Una persona con integridad es aquella que hace que concuerden sus acciones con sus palabras, que tiene la capacidad de mantener sus principios aún en situaciones de duda, que hace lo correcto para el beneficio de todos a su alrededor y no lo que le conviene para su propio bien, que no se deja influenciar fácilmente por las apariencias, sino que siempre va en busca de la verdad. Sin lugar a dudas es una característica que sería estupendo que todos desarrolláramos para crear un mundo mejor.”

Pareciera que en tiempos diferentes las realidades hacen coincidir los principios y valores como un medio de preservar a la especie humana.

En Venezuela es imperioso rescatar, fomentar y preservar esos principios, que en la gran mayoría de los casos, en épocas no muy lejanas fueron características intrínsecas de los ciudadanos que hemos tenido la dicha de poblar a esta, la llamada “Tierra de Gracia.”
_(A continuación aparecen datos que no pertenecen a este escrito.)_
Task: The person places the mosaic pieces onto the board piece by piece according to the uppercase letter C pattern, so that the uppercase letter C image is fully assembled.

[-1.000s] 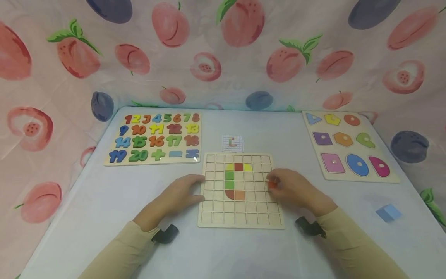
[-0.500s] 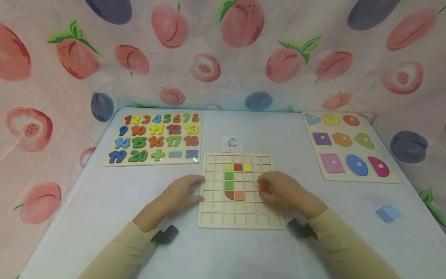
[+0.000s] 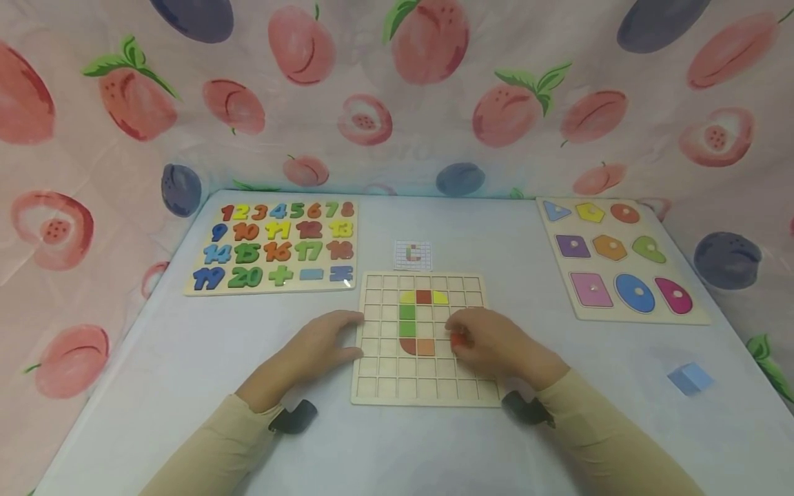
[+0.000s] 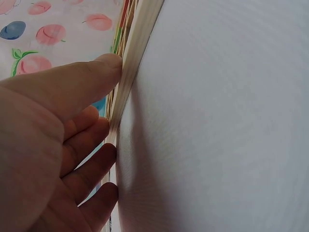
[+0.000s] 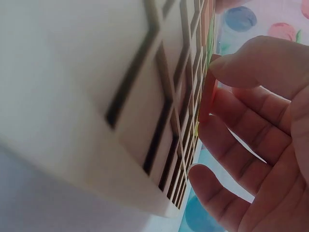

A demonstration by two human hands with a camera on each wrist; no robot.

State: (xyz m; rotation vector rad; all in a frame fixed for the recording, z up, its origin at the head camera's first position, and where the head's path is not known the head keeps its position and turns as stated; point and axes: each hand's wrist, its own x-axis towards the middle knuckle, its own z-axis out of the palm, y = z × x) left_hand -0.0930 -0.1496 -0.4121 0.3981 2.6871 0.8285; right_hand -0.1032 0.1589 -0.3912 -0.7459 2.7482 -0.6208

Muchos aprendimos sobre la integridad en el seno del hogar, en las tertulias en el comedor de nuestras casas o en las placidas tardes cuando las familias nos agrupábamos en torno al patriarca o a la matriarca a comentar los hechos cotidianos y a transmitir sus pensamientos y experiencias a través de enseñanzas verbales que eran complementadas en el sistema educativo, desde que comenzábamos en el Kindergarten, hoy pre- escolar.

Hago un paréntesis para rendir tributo y agradecimiento al doctor Pablo Shiossone pues, además de haber sido mi profesor de castellano y literatura, me grabó profundos principios y valores ciudadanos cuando fue mi profesor de: “Formación Social, Moral y Cívica.”

En “Fiebre”, página 77, dice Miguel Otero Silva, cito:

“Hemos pasado por la universidad sin dejar huellas, como pasan los pájaros por el aire. Y en este país, y en esa Universidad, hay cosas innumerables por hacer. El estudiantado, rebaño acorralado entre cuatro paredes, legión aglomerada de hombres jóvenes, tiene una función que cumplir, un destino inapelable por delante. Y nosotros hemos pasado por allí sin hacer nada. Quizás fuimos cobardes. Quizás nos amordazó el desierto de muerte que nos rodea; de algo peor que la muerte: la ignominia”.

Es nuestro deber preservar “integralmente” a nuestras Magnas Casas de Estudio.